J’avais oublié de mentionner ce que je vais maintenant écrire par obéissance,
- bien qu’il ne s’agisse pas de choses certaines, car il manquait la présence de Notre-Seigneur.
Je me trouvais hors de mon corps. Et il me semblait que j’étais à l’intérieur d’une église où il y avait
- plusieurs vénérables prêtres et, avec eux,
- des âmes du purgatoire et
- de saintes personnes en train de discuter au sujet de l’église de San Cataldo.

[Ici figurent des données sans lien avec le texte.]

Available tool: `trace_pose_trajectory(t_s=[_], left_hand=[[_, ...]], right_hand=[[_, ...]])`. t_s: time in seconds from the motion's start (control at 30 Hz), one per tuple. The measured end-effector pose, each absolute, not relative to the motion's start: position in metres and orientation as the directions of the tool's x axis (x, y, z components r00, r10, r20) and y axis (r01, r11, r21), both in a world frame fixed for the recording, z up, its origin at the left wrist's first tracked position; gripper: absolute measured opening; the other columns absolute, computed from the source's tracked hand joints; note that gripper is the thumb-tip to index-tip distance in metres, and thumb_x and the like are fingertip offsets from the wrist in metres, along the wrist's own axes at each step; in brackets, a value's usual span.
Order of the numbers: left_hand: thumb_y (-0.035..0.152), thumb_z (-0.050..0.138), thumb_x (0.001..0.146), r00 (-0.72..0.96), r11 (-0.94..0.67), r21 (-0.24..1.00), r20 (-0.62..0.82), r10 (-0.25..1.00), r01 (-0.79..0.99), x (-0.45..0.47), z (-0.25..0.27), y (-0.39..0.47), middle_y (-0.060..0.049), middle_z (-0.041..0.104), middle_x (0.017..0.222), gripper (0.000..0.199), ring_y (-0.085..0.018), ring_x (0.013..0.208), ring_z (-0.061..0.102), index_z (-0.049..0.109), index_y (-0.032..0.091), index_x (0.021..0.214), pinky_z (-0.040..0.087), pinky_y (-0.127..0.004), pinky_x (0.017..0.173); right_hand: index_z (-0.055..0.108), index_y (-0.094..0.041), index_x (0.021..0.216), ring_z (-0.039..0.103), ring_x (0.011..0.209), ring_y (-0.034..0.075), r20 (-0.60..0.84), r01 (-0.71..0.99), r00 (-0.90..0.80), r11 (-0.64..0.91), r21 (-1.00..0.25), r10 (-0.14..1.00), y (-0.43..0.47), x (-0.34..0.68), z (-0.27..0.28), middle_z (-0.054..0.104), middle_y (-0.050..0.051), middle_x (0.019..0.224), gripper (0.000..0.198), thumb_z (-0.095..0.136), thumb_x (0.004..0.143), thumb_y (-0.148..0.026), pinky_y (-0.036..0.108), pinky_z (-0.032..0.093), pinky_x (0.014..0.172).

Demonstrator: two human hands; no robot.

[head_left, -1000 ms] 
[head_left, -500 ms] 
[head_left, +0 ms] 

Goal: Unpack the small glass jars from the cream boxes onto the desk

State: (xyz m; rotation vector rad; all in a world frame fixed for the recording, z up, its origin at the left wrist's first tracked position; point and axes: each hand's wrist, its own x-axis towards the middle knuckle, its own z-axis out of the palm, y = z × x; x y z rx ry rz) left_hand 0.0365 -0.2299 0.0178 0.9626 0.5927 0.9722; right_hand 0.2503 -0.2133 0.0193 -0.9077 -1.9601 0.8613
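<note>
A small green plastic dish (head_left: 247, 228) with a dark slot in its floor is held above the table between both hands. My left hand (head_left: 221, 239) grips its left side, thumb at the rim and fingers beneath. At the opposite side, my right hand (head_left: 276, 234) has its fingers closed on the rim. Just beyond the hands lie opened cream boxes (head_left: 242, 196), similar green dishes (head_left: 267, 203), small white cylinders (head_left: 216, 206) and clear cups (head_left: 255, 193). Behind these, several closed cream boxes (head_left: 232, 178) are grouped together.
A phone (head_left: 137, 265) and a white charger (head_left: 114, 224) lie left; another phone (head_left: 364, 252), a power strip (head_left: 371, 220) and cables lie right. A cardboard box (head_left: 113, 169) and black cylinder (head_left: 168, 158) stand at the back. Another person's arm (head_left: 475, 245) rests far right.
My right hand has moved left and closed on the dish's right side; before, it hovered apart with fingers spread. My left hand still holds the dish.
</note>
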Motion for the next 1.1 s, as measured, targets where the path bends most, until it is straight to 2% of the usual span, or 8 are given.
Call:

Ils disaient presque avec certitude que nous allions obtenir ce que nous voulions. Moi, en entendant cela, j’ai dit : « Comment cela se peut-il ? L’autre jour, le bruit courrait que le Chapitre avait perdu la cause. Il n’est donc pas possible de l’obtenir par le moyen du tribunal. La municipalité ne veut pas l’accorder et vous dites qu’elle sera obtenue ?»
Ils dirent : « Malgré toutes ces difficultés, la cause n’est pas perdue. Et même s’ils arrivent à lever la main pour la démolir, on ne pourra pas dire que la cause est perdue, parce que saint Cataldo saura bien défendre son temple. Pauvre Corato, s’ils arrivaient à faire cela ! »
Ils poursuivirent : « Les premiers objets ont été rapportés. La Vierge couronnée est déjà transportée dans sa maison. Toi, va devant la Madone et prie-la pour qu’elle achève de nous accorder la grâce qu’elle a commencé de nous obtenir. »
Je suis sortie de cette église pour aller prier. Mais, pendant ce temps, je me suis retrouvée dans mon corps.